E-Rate for FY 2025:
Wave 29 of Funding Commitment Decision Letters (“FCDL”s) for FY 2025 was released on Thursday, November 6th, for $28.1 million. Total funding for FY 2025 is $2.28 billion. Currently, USAC has funded 92.0% of submitted applications, representing 74.1% of the dollars requested.
Cybersecurity Pilot Program:
The Form 471 application window for the Cybersecurity Pilot Program closed on September 15, 2025. Total pilot funding is capped at $200 million for 690 applicants. PIA review of Pilot applications is proceeding with some applications reported to be “Wave Ready.” Issuance of the first Funding Commitment Decisions Letters (“FCDLs”), however, will require FCC post-shutdown review.
FCC, USAC, and the Government Shutdown:
The government shutdown is still affecting the FCC. USAC, however, is operational and fully staffed. From an E-Rate perspective, the most visible aspect of the difference between the two is that USAC continues to issue funding decisions on FY 2025 funding requests and to review and pay BEAR and SPI invoices. The FCC’s activities, in contrast, have been sharply curtailed, with significant reductions in staffing. This has undoubtedly cut into the processing of FCC E-Rate waivers and appeals and led to the cancellation of USAC webinars (which require FCC review). More importantly, it has slowed the release of the Eligible Services List for FY 2026, which could delay the opening of the Form 471 application window. Lack of coordination between USAC and the FCC is also causing delays in the release of Cybersecurity Pilot Program FCDLs.

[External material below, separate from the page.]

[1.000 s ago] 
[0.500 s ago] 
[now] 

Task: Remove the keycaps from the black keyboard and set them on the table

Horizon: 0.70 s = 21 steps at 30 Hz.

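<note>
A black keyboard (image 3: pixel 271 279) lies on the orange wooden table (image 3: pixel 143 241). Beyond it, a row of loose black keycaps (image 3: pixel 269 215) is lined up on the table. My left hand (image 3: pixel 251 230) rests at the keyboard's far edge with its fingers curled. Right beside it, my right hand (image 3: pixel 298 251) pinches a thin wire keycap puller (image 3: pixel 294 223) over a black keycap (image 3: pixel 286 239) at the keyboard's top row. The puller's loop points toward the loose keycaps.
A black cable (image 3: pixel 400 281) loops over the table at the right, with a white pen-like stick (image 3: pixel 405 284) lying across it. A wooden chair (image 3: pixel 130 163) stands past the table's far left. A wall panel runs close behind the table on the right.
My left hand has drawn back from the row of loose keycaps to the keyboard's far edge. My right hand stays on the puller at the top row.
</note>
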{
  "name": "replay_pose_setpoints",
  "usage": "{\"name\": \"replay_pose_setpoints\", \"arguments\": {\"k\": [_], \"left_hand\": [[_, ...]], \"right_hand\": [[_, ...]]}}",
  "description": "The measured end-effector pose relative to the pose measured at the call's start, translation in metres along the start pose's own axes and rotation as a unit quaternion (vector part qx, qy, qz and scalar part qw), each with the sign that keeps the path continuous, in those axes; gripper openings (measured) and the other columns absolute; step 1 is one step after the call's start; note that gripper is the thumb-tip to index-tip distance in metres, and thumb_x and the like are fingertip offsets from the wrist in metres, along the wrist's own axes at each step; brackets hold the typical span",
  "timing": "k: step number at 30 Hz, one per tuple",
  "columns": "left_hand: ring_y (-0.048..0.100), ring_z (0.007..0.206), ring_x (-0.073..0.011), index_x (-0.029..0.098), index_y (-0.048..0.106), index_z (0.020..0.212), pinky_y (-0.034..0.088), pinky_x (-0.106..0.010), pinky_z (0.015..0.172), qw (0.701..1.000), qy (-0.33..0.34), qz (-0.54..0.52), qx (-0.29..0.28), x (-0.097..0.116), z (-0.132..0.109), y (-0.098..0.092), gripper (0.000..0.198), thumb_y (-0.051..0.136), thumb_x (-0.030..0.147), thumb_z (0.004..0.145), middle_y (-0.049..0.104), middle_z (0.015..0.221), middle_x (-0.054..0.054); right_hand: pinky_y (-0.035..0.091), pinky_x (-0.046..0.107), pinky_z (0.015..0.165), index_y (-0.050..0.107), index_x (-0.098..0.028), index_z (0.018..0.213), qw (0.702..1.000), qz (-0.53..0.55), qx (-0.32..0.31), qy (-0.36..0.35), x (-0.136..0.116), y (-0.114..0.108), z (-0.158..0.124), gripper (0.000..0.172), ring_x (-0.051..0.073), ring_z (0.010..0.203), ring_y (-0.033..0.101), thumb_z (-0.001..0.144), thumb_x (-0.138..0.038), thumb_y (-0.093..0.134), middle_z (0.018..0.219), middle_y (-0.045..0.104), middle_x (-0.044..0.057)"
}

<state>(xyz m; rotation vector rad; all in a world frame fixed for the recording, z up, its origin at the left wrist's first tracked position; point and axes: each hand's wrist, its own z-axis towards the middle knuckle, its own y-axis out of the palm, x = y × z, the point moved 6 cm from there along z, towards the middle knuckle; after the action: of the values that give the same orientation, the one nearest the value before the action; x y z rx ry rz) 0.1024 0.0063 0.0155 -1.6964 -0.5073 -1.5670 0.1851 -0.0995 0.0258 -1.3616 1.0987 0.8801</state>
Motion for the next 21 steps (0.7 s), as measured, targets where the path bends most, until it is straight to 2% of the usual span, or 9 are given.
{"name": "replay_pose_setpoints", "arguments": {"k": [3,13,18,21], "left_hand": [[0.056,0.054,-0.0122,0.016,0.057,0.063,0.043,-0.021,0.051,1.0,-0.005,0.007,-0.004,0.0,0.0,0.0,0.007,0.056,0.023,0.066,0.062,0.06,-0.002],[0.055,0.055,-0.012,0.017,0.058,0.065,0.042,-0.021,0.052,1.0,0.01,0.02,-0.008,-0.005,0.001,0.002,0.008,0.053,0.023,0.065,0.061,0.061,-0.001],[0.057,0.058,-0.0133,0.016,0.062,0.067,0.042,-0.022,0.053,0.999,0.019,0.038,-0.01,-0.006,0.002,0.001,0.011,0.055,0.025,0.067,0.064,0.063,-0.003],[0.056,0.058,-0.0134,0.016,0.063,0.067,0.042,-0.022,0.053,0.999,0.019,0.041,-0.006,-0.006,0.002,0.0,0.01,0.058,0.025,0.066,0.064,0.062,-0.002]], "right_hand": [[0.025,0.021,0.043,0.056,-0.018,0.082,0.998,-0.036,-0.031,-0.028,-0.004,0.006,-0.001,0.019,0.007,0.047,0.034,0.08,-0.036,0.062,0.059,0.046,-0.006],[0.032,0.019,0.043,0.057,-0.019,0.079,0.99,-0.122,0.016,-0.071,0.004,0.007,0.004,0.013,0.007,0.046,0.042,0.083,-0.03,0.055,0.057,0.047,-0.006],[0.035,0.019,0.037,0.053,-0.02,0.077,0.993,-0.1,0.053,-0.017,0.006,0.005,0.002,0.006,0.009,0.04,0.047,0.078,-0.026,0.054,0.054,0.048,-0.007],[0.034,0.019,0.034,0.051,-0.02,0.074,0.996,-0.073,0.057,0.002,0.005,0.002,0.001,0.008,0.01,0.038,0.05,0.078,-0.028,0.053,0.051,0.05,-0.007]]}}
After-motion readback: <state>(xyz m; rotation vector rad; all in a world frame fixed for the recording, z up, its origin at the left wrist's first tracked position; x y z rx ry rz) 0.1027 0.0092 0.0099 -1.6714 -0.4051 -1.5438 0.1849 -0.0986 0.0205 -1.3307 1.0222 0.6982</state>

One other aspect of the shutdown that we are following closely, although not immediately related to E-Rate, is funding for the Supplemental Nutrition Assistance Program (“SNAP”). SNAP funding was cutoff on November 1st and is now being partially restored under a court order from contingency funds. As discussed in our newsletter of November 3rd, the 2025 budget reconciliation bill, currently stalled in Congress and at the heart of the shutdown, proposes sweeping reductions — approximately $287 billion over ten years — in the SNAP program by tightening eligibility criteria. If enacted, as currently proposed, the number of families eligible for SNAP benefits would be reduced by millions. Over time, such a change would begin to limit CEP participation and NSLP percentages which, in turn, would lead to lower E-Rate discount rates for certain applicants.
In the short term, of course, the most immediate concern is making sure that SNAP-eligible families are being fed. A study issued this past weekend by the Food Research & Action Center (“FRAC”) shows SNAP benefit status by state. For New York, full benefits will be available this week.